■ WHAT TO DO
Each line from the one holding "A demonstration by" to the last line below must be written out exactly, with no other output.
====
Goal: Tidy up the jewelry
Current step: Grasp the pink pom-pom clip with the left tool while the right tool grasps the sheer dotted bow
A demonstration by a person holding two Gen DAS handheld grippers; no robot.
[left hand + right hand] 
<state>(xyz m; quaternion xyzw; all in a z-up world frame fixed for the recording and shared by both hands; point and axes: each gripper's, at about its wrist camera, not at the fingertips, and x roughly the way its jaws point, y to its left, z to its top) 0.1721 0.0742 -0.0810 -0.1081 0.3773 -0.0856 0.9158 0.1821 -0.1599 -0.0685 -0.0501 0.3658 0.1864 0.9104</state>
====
■ SOLVED PROBLEM
A demonstration by a person holding two Gen DAS handheld grippers; no robot.
[left hand + right hand] 
<state>(xyz m; quaternion xyzw; all in a z-up world frame fixed for the recording and shared by both hands; point and axes: each gripper's, at about its wrist camera, not at the fingertips, and x roughly the way its jaws point, y to its left, z to its top) 0.1721 0.0742 -0.0810 -0.1081 0.3773 -0.0856 0.9158 0.1821 -0.1599 -0.0685 -0.0501 0.3658 0.1864 0.9104</state>

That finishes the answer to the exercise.